Lawrence Today magazine, Summer 2002
Against a backdrop of national enrollment declines in physics majors and the elimination of physics departments at some institutions, Lawrence University's physics program is thriving -- and its success in bucking that national trend continues to draw recognition.
Physics at Lawrence was recently hailed by Physics Today magazine as "an undergraduate physics success story." More than half of Lawrence physics majors go on to graduate programs in physics and related fields, a figure that places the college in the upper tier among other undergraduate institutions.
Lawrence has been awarded a $400,000 grant from the Los Angeles-based W. M. Keck Foundation to expand its physics program and assist in the revitalization of undergraduate physics education nationally. This is the third grant the physics department has received from the foundation since 1988, totaling $850,000.
In the mid-1980s, Lawrence launched an innovative physics initiative designed around two "signature programs." Under the direction of Professors John Brandenberger and David Cook, Lawrence constructed two high-tech laboratory facilities -- a laser laboratory and a computational physics laboratory -- and equipped them with more than $500,000 worth of research-grade hardware. The two programs focus on contemporary topics while generating specialty courses that emphasize student-faculty interaction and student learning.
The latest Keck grant will support the addition of a third signature program under the direction of Associate Professor Jeffrey Collett. A specialist in condensed-matter physics, Collett will develop a program that focuses on the effects of surfaces or "boundaries" on the properties of various materials, including semiconductor interfaces, thin magnetic films, and liquid crystals, among others.
"Our new surface-physics program represents a major attempt to bring condensed-matter physics into the mainstream of undergraduate physics," says Collett, who joined the Lawrence faculty in 1995. "Exposure to advanced techniques in this area will enrich the education of our physics majors while also helping train the next generation of condensed-matter physicists.
"Our goal is to develop a model program many small physics departments can emulate," he adds.
In addition to establishing a third innovative program, the Keck grant also will support an expansion of Lawrence's existing programs in laser and computational physics.
"These programs are showcase teaching endeavors that lend distinctiveness to a department and serve as powerful catalysts for change," says Brandenberger, a laser physicist and former head of the physics branch of the Council on Undergraduate Research, as well as a fellow of the American Physical Society. "This grant will allow us to promote signature programs as generators of departmental vitality and improvement, not only at Lawrence, but at institutions around the country. We want to export, as it were, the concept of signature programs, emphasizing their importance in the teaching and learning of science."
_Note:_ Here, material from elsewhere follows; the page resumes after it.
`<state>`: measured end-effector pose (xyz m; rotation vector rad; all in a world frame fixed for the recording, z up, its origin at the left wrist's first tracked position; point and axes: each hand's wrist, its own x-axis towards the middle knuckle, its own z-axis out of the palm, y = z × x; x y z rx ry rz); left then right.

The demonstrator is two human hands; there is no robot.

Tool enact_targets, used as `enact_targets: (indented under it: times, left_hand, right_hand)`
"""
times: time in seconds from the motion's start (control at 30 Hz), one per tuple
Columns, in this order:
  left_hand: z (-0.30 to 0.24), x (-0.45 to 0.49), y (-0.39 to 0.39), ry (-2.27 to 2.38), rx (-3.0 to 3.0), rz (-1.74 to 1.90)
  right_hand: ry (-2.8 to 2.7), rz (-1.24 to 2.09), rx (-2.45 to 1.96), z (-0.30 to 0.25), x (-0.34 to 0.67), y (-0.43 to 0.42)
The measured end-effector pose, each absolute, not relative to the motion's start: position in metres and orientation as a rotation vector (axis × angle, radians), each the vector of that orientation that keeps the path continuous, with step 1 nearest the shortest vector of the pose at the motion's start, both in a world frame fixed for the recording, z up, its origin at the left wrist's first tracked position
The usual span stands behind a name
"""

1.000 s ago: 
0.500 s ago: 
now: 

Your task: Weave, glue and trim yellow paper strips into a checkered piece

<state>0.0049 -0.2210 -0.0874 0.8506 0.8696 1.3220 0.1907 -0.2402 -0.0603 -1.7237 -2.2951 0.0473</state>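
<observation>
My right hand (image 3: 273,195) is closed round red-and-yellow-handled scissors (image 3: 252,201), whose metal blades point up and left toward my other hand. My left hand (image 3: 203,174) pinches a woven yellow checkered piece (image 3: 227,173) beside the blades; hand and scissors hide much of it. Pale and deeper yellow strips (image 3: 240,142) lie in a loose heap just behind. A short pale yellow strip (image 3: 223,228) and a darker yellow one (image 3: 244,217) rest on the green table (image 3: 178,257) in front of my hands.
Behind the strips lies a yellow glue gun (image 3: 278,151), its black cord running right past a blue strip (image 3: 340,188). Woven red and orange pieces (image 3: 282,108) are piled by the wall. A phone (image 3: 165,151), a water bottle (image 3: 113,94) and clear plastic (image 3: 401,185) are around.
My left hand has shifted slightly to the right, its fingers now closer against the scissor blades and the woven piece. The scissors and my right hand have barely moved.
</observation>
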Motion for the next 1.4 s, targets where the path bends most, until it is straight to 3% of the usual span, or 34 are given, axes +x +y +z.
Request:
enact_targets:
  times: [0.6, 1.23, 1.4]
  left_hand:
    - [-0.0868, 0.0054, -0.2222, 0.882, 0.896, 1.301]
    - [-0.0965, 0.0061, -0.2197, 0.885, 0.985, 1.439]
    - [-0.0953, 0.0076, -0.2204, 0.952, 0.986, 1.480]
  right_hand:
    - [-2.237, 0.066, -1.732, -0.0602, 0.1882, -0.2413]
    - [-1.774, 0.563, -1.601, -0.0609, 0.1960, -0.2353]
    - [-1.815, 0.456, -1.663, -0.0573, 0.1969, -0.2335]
Cook, the recipient of a $175,000 grant from the National Science Foundation in 2000 to compile Lawrence's extensive instructional and reference materials in computational physics into a textbook for use at other institutions, says the Lawrence physics department has yet to tap its full potential.
"The addition of a third signature program will raise physics at Lawrence to a new level," he says. "We're poised to become one of the country's premier small physics departments."